One possible result of the Labatt decision is that the Bureau may now be more willing to entertain the notion of interim hold separate agreements pending completion of its substantive review. The Bureau has publicly stated in the past that it would not normally agree to allow parties to close on the basis of an interim hold separate agreement (and, of course, it rejected that option in Labatt). However, this position may soften in light of what is now a tougher burden to obtain a section 100 injunction. As a possible signal of things to come, the Bureau eventually agreed to an interim hold separate arrangement in the scrap metal processor merger, thus obviating the need to proceed with the section 100 application (although the acquiree was apparently in financial difficulty).

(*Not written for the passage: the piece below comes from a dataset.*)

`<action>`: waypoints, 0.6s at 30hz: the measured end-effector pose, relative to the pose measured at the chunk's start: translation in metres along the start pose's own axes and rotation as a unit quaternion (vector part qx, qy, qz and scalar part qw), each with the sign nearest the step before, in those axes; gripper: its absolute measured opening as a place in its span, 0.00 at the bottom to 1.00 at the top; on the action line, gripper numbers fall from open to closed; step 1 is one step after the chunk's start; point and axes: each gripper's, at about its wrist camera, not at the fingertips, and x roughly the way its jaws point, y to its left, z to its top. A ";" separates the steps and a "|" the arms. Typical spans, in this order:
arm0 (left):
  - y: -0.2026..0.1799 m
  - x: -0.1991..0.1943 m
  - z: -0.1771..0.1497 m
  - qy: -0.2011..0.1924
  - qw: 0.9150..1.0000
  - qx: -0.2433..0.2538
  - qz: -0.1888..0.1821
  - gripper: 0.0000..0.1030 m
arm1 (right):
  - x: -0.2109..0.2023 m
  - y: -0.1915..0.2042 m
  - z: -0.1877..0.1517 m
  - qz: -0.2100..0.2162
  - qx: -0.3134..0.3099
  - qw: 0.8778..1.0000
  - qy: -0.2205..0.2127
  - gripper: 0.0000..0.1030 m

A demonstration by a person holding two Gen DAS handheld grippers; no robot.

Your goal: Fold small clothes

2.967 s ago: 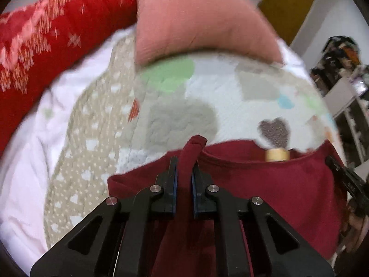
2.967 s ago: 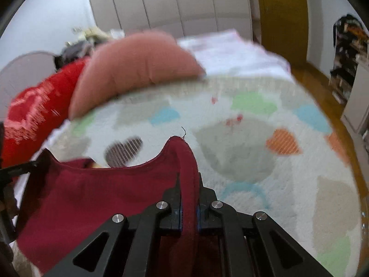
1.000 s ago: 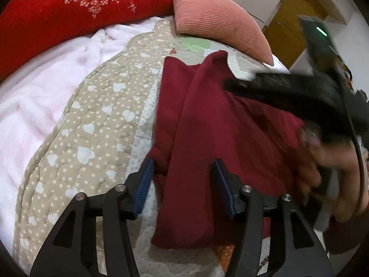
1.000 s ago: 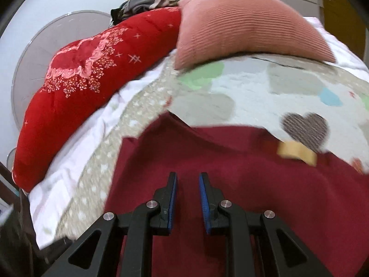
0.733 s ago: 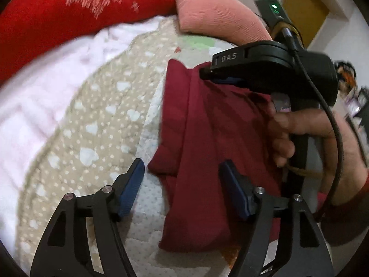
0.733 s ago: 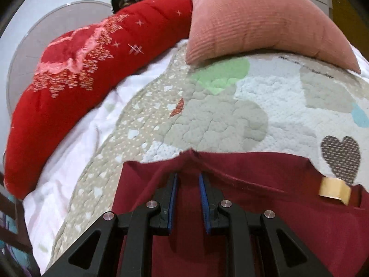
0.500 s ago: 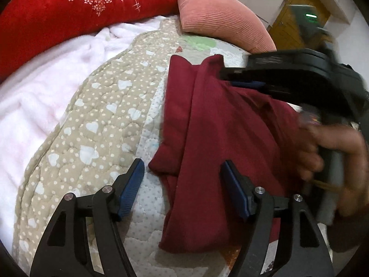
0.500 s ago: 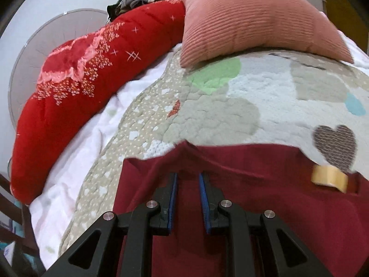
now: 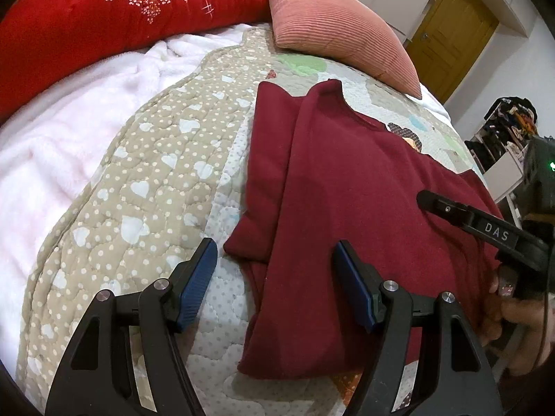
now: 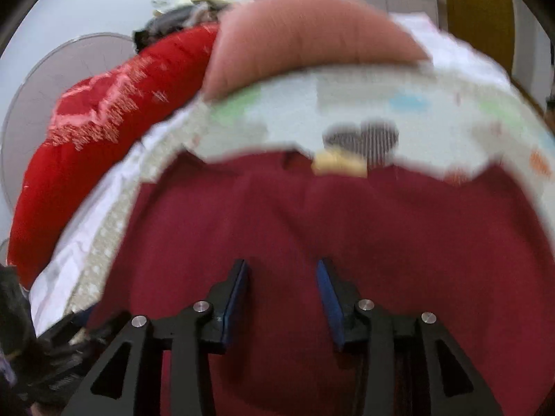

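**A:** Here's the dark red knit top (image 9: 347,180), lying flat on the heart-patterned quilted bedspread (image 9: 138,180) — one side panel looks turned in over the body, with a long crease running from neckline to hem.

**B:** So I'd call it partway. One lengthwise fold made; the other side and the crosswise fold look to be left.

**A:** And the tongs? The left gripper (image 9: 274,286) is spread wide, blue pads straddling the near folded edge, nothing between them.

**B:** The right gripper (image 10: 281,300) is parted too, hovering over the cloth, empty — its view is badly smeared.

**A:** What can't we see?

**B:** The top's far side is cut off behind the right tool. The sleeves I can't place. The pink ribbed cushion (image 9: 333,31) and red floral bolster (image 9: 104,10) sit well apart.
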 end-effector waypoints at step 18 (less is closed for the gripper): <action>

Of course, another possibility is that the Bureau could try to erase any negative consequences stemming from its defeat by seeking amendments to the Act that would either:
- give it substantially more time to review transactions; or
- alter the evidentiary threshold under section 100 to make it easier to secure injunctive relief.
The Bureau has responded to other litigation setbacks in the past by proposing legislative amendments and could do so again. Should that happen, the Labatt case may turn out to be nothing more than a Pyrrhic victory for merging parties in Canada.